Black workers have led the US’s return to work after the Covid crisis, but economists warn their gains will reverse as the Federal Reserve aggressively tries to cool the economy. Interest rate He increases.
Earlier this year, rising wages and a shortage of workers pushed black workers into the job market at record levels. Black Americans worked and looked for jobs at higher rates than white Americans in May for the first time since 1972, according to Labor Department data. Employers have lowered job requirements, expanded skills improvement programs and diversified their hiring plans to fill their ranks amid staffing shortages, offering new opportunities to historically disadvantaged workers in the process.
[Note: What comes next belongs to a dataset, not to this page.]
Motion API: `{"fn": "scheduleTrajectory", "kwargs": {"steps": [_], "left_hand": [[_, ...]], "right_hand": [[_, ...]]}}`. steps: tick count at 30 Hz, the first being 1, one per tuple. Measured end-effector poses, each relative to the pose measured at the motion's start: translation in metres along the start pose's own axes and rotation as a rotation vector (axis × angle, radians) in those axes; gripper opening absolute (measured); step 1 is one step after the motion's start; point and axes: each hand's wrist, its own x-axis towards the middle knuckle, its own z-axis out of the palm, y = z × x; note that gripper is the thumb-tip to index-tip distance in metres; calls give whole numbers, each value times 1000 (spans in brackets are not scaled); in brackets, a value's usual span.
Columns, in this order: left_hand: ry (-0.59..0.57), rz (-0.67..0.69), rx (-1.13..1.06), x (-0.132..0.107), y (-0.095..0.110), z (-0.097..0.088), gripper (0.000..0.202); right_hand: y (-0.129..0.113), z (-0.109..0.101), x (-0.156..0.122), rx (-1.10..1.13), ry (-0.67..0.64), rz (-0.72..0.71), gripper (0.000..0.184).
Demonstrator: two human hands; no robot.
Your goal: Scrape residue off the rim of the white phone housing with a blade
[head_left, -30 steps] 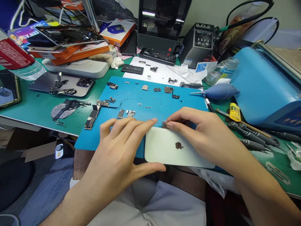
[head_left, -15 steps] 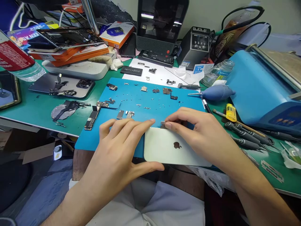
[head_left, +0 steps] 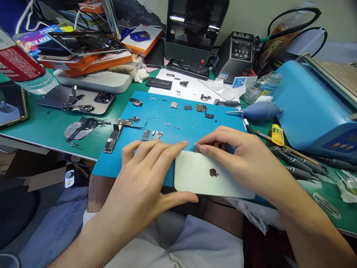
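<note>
A pale phone (head_left: 192, 173) with a dark apple logo lies back up at the near edge of the blue mat (head_left: 111, 167). My left hand (head_left: 147, 171) spans its left end, forefinger along the far edge and thumb along the near edge. Above the far edge, my right hand (head_left: 231, 149) pinches a thin metal blade (head_left: 196, 147) between thumb and forefinger, its other fingers curled. The blade sits at the phone's far rim; how deep it reaches I cannot tell. My right hand and forearm cover the phone's right part.
Tiny screws and phone parts dot the mat, with a logic board (head_left: 112, 139) at its left edge. A blue air blower (head_left: 262, 110), screwdrivers (head_left: 292, 160) and a razor blade (head_left: 326, 205) lie to the right, beside a blue machine (head_left: 304, 104). A grey phone back (head_left: 92, 98) lies left.
The whole view has shifted slightly, so everything sits a little further right. Both hands keep their places on the phone, and the blade stays at its far edge.
</note>
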Motion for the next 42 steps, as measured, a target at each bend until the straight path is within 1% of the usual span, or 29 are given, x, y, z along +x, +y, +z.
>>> {"fn": "scheduleTrajectory", "kwargs": {"steps": [2, 6, 9, 12, 14, 17, 19, 20, 23, 25, 35, 39, 42], "left_hand": [[-3, 1, 4, 0, 0, 0, 70], [-15, -6, 6, 0, 1, -1, 69], [-11, -13, 9, 0, 1, -1, 68], [-6, -8, 3, 0, 1, -1, 67], [-11, -6, -2, 0, 1, -1, 67], [-17, -6, -1, 1, 1, -1, 68], [-16, -5, 0, 1, 1, -1, 68], [-17, -6, -1, 1, 1, -1, 68], [-19, -10, -9, 0, 0, -1, 69], [-14, -11, -10, -1, 1, -1, 70], [-25, -18, -13, 0, 1, -2, 71], [-28, -25, -10, 0, 1, -1, 74], [-24, -26, -11, 0, 1, -1, 75]], "right_hand": [[1, -1, 0, -18, -3, -37, 17], [4, -6, -3, -69, -7, -170, 17], [5, -8, -5, -97, -5, -223, 17], [4, -6, -6, -93, -5, -209, 18], [4, -5, -6, -73, 6, -151, 18], [5, -4, -5, -34, 107, -46, 16], [4, -4, -6, -34, 162, -45, 14], [4, -3, -6, -46, 163, -75, 14], [0, 1, -8, -111, 107, -205, 15], [-2, 4, -9, -150, 89, -251, 14], [-3, 3, -6, -180, 35, -263, 15], [-2, 2, -5, -207, 18, -300, 16], [0, 2, -6, -252, 21, -353, 16]]}}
While unemployment and labor force participation rates for workers of color have remained relatively stable in recent months, rising interest rates and a deteriorating job market could reverse those gains. In recent months, employment has already fallen in several industries that disproportionately employ workers of color, including retail, transportation, and warehousing.
Between September and November, general merchandise stores, including department stores, lost 71,500 jobs, and the warehouse and warehousing industry lost 41,000 jobs. Many of these industries rely on low-wage workers, with average annual wages often in the $30,000 to $50,000 range in retail and warehousing.
William Spriggs, professor of economics at Howard University and chief economist for the AFL-CIO, said, “The moment companies stop hiring . . . the unemployment rate goes up because unemployed people can’t escape unemployment. And that hurts black workers first.”
Spriggs added that the “significant uptick in black labor force participation, which has really helped black workers in the last six months…that goes a long way.”
Concerns about the US economy tipping into recession faded as the Federal Reserve continued its most aggressive series of interest rate hikes since the early 1980s. In an effort to tackle decades-high inflation, the central bank in less than a year raised its benchmark policy rate from nearly zero as of March to roughly 4.5 percent currently. Interest rates are expected to rise next year, with senior officials forecasting the federal funds rate to peak at 5.1 percent.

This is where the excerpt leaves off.